TASK> Look through the listing below for the word "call" and copy every line where it occurs.
+---+
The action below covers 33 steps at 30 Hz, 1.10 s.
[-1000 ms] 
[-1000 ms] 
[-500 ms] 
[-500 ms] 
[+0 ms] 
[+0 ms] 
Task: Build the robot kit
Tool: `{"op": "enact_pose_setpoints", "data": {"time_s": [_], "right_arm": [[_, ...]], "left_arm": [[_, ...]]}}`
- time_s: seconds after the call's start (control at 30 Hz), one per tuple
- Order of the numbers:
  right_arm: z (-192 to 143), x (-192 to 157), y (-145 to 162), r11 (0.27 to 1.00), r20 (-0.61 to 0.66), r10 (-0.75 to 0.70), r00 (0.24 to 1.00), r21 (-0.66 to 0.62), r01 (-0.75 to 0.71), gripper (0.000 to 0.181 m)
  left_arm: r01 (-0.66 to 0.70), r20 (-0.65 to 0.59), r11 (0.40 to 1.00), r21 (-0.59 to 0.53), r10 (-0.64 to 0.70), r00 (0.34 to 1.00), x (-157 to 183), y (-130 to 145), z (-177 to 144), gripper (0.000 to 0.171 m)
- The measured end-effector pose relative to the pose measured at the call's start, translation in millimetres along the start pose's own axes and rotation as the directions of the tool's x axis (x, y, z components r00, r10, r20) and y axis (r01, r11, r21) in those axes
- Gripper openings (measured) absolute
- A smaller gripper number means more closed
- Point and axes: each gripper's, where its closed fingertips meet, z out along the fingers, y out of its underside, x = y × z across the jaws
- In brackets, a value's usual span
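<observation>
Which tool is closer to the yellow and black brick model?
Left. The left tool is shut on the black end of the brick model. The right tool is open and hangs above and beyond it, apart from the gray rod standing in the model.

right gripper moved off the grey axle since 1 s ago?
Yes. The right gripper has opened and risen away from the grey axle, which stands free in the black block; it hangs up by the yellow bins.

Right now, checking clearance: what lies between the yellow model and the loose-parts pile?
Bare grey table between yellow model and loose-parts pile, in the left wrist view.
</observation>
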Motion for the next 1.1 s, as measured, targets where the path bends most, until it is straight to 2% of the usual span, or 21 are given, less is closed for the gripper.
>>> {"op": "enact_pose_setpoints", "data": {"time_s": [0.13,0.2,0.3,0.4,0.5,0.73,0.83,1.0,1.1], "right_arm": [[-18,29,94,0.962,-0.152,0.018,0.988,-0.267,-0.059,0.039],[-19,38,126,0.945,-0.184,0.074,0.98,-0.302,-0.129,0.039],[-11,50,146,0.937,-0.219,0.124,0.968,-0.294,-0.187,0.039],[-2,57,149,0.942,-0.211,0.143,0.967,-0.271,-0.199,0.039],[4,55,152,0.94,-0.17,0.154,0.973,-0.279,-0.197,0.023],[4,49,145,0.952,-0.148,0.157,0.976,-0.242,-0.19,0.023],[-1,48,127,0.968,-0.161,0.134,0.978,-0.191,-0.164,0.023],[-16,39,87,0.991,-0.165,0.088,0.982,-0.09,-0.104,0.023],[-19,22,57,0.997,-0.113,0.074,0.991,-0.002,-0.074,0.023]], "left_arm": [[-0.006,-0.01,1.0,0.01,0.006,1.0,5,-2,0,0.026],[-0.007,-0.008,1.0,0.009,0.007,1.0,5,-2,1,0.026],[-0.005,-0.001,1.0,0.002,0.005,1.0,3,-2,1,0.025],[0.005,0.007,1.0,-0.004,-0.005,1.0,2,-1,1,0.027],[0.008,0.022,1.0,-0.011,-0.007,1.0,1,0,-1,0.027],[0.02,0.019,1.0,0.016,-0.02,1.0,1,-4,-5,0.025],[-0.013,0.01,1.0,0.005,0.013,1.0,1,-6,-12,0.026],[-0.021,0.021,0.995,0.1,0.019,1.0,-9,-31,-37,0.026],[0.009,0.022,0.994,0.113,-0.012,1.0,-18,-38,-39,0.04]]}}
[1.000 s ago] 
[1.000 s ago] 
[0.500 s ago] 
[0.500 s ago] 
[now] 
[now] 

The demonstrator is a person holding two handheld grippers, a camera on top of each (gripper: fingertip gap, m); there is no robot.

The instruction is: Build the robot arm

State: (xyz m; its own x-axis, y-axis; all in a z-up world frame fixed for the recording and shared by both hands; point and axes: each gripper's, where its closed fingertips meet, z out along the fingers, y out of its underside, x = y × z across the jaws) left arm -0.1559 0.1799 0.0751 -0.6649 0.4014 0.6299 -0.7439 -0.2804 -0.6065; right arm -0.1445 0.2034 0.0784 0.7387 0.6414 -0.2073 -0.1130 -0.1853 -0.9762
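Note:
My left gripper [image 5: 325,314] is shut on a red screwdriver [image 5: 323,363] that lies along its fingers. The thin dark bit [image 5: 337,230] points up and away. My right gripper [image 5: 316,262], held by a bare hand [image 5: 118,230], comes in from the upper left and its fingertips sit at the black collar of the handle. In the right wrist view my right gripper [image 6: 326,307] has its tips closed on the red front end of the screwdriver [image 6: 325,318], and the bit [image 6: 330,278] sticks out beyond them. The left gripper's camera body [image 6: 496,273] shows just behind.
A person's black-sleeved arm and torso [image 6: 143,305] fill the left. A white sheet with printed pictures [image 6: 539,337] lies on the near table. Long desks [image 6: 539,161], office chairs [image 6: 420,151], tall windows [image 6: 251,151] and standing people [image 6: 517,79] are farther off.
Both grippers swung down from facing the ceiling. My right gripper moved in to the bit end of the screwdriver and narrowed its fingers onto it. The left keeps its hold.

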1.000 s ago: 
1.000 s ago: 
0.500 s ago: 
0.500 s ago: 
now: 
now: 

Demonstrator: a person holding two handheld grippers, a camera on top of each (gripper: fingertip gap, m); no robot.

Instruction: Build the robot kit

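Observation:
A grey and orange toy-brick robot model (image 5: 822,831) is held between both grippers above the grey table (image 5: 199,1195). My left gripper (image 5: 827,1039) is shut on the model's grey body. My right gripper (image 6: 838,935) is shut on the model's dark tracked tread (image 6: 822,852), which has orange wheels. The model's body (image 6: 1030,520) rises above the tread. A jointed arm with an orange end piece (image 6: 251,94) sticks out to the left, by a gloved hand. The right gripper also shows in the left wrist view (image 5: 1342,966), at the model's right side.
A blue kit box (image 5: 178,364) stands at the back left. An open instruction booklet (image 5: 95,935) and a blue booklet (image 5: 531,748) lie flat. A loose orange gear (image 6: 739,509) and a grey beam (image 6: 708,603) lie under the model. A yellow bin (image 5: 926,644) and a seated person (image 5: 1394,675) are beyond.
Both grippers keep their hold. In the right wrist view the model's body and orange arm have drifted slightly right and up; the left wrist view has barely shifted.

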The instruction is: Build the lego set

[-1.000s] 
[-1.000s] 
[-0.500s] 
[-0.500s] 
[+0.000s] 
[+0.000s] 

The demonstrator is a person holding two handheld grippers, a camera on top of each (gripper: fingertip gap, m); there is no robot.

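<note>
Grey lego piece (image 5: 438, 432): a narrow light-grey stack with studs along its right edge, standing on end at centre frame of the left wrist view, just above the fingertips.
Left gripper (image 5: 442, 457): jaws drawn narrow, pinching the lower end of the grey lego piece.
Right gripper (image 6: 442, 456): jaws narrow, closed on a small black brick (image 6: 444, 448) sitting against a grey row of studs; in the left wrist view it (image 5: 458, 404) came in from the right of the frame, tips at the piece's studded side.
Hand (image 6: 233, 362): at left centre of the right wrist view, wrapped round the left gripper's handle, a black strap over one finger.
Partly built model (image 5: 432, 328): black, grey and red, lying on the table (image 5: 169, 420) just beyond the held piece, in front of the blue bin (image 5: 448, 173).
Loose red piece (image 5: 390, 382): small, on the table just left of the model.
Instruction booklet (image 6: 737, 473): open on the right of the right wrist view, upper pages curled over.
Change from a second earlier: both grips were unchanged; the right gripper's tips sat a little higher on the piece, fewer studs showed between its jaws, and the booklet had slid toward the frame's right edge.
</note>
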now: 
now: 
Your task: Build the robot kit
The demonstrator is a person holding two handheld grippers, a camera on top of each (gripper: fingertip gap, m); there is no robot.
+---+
EXERCISE SOLUTION>
- time_s: seconds after the call's start (control at 30 Hz), one per tuple
- The measured end-effector pose relative to the pose measured at the call's start, translation in millimetres along the start pose's own axes and rotation as the directions of the tool's x axis (x, y, z components r00, r10, r20) and y axis (r01, r11, r21) in those axes

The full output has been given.